Tony Rothert, Prye's legal counsel with the Illinois Guardianship
and Advocacy Commission, says Prye regularly voted in the past.
Prye moved to Missouri from Illinois to seek treatment and tried
to register to vote but could not because people with a guardian
are barred from voting in Missouri under state law.
"These laws are based on the premise that mentally ill people and
people who need help enough to get a guardian are so out of it that
they don't know what they are doing," Rothert says. "That's just
not reality." Rothert says in Missouri "No matter how incompetent
you are to vote you can vote if you don't have a guardian." You
could conceivably be "in a coma" and your family can get an absentee
ballot for you, but those with guardians are denied the right to
register, he explains.
The Missouri law "is based on stereotypes that aren't true," Rothert
says.
Jennifer Mathis, senior staff attorney at Bazelon and co-counsel
with Rothert, says she is hoping this case will influence other
states. "I would hope a positive ruling in this state would send
a message not only to Missouri but the rest of the states that have
these types of laws, that you can't continue to do this, that this
violates people's fundamental right to vote," Mathis says.

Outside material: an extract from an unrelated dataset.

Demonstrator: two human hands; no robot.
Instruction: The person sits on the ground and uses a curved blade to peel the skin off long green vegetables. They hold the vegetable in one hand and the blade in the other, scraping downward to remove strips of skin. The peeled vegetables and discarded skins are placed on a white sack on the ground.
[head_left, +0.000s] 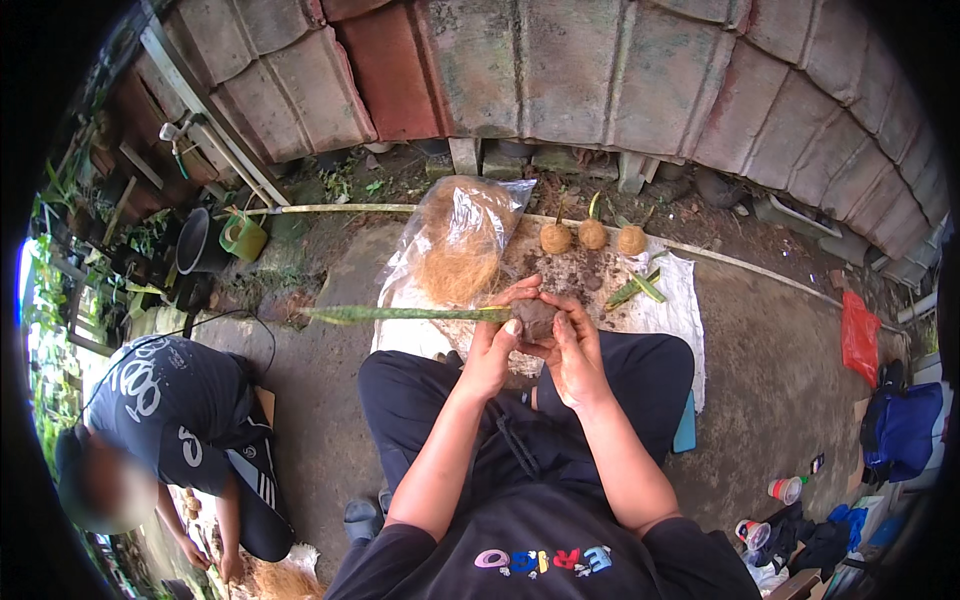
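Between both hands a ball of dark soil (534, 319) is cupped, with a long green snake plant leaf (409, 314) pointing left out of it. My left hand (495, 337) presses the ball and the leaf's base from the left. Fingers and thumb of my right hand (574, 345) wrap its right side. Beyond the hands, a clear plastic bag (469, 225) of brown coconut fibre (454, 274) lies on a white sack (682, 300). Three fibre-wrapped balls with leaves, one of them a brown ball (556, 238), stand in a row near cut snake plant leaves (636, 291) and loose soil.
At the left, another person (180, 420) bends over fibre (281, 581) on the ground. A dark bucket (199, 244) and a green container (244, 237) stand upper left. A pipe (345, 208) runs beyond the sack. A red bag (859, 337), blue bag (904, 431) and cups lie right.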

There is precedence to this case. In 2001, three Maine women with
mental disabilities claimed they were unfairly denied the right
to vote. In that decision, Doe v. Rowe, a federal court struck down
Maine's prohibition on voting by anyone under guardianship by reason
of mental illness. The court ruled the prohibition violated both
the Equal Protection Clause of the U.S. Constitution and Title II
of the Americans Disabilities Act.
But even though the prohibition is no longer enforced in Maine
- the wording remains in the state Constitution.
Twice, Maine voters have been asked to vote on whether they favor
amending the state Constitution to delete the provision. Both times,
voters rejected the ballot question.
"The words remain in the state constitution but because of the
court action in 2001, that provision is no longer enforced," says
Doug Dunbar from the Maine Secretary of State's office.

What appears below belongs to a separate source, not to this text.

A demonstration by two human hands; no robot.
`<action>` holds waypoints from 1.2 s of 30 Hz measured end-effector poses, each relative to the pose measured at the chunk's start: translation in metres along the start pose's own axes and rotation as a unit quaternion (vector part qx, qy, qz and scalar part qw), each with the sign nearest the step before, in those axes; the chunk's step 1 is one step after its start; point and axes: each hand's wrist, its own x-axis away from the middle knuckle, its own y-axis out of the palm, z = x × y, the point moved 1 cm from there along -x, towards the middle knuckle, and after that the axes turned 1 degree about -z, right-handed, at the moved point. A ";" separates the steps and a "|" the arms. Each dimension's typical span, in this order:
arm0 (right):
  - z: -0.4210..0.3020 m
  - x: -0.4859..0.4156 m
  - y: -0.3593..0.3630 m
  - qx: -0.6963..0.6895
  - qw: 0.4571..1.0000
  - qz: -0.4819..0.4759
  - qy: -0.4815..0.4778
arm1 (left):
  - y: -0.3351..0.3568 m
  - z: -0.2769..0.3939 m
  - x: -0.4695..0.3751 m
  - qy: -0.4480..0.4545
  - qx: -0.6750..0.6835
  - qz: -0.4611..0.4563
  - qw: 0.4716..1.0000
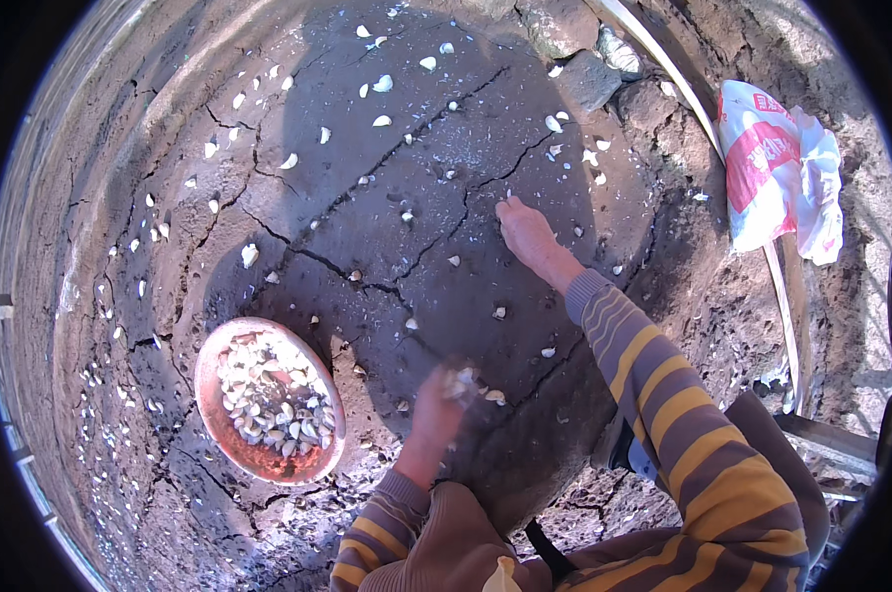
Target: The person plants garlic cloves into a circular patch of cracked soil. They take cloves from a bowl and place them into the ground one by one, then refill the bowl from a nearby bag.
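Note:
My right hand (526, 233) is down at the dark, cracked soil (424, 288), fingers pinched together, and a small pale tip of a garlic clove (509, 194) shows at the fingertips. Blurred by motion, my left hand (435, 407) holds several garlic cloves (461, 382) low over the ground in front of me. Single garlic cloves are set in the soil in spaced lines, one of them (454, 260) just left of my right wrist. To the left of my left hand, a reddish basin (272, 465) contains many loose garlic cloves (290, 422).
More cloves (382, 83) lie scattered on the soil at the far side and left. Grey rocks (590, 80) edge the plot at the upper right. A pale, curved strip (657, 48) runs down the right side, beneath a white-and-red plastic bag (760, 166) bearing writing.

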 end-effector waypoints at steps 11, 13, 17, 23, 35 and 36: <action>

Massachusetts also has such a provision in its Constitution, dating
back to 1821. However, having a guardian in itself does not prohibit
a person from voting.
The judge in the guardianship must specify that the person under
guardianship cannot vote, says Brian McNiff, spokesperson for the
Massachusetts Secretary of State's office.

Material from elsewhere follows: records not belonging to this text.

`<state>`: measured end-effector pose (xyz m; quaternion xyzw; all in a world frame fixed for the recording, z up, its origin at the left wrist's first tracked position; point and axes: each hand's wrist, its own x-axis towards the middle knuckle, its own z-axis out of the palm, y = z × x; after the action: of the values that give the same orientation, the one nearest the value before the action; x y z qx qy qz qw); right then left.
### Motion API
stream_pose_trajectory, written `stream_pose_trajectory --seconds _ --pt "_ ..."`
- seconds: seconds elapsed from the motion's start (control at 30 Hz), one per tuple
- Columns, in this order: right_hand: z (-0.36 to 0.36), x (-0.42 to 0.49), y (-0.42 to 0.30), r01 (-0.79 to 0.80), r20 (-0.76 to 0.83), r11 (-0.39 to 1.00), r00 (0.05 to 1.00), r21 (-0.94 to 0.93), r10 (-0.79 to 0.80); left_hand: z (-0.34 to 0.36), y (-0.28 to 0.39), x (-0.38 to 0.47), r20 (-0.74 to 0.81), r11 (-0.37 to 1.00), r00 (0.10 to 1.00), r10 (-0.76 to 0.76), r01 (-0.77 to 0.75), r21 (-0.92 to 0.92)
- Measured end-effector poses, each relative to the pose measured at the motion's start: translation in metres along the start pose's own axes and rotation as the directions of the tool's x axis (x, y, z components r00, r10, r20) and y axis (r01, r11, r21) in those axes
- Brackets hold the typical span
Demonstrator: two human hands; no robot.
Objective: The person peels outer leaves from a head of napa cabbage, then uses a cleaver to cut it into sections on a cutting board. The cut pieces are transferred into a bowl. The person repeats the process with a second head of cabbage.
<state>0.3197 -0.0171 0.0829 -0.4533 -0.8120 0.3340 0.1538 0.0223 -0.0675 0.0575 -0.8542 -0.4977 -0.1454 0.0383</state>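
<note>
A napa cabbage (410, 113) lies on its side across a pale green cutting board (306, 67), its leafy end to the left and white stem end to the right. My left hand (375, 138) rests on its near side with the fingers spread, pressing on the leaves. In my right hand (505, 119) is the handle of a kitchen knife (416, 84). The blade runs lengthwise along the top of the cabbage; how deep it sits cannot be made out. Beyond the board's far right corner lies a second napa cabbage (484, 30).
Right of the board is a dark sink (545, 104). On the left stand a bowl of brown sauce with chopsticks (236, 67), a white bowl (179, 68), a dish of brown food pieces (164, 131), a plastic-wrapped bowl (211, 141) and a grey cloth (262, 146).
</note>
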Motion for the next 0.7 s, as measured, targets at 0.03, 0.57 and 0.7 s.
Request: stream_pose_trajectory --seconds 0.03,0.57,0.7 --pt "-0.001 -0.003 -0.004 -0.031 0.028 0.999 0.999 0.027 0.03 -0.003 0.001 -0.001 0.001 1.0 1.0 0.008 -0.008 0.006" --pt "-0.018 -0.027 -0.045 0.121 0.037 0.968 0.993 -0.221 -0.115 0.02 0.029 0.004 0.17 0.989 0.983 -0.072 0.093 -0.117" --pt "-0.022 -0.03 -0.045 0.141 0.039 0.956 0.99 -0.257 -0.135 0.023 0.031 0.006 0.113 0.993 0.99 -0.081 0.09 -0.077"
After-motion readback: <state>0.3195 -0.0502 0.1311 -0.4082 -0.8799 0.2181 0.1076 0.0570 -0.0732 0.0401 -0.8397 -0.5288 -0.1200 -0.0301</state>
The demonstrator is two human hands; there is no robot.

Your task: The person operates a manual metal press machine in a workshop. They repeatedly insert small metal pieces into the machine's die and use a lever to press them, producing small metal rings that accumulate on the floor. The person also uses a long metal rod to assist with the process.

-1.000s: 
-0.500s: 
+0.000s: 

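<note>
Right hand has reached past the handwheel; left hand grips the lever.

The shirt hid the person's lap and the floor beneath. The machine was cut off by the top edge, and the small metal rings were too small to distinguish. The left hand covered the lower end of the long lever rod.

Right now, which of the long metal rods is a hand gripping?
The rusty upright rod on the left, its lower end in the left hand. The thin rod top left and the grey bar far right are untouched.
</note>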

In Rhode Island, the mental competence laws are laid out in the
state Constitution and date back to 1843, according to Peter Kerwin,
director of communications for the Secretary of State's office.
It reads "no person who has been lawfully adjudicated to be non
compos mentis shall be permitted to vote."
Kerwin says to his knowledge, this provision has not been challenged.
It would require voter approval to change the Constitution. Voters
just last month rejected a Constitutional Convention question on
another issue, so "that means we're at least 10 years away from
a Constitutional Convention where the issue could be taken up there,"
Kerwin says.
Mathis adds that the laws in many of the states are overbroad and
disenfranchise too many people. "Guardianship is a determination
about your ability to manage your personal affairs or your financial
affairs or both," she says. "They really do not address your ability
to vote. Guardianship is not in any way a good proxy for competency
to vote."
In Missouri, the state has until early December to respond to Prye's
suit, Rothert says.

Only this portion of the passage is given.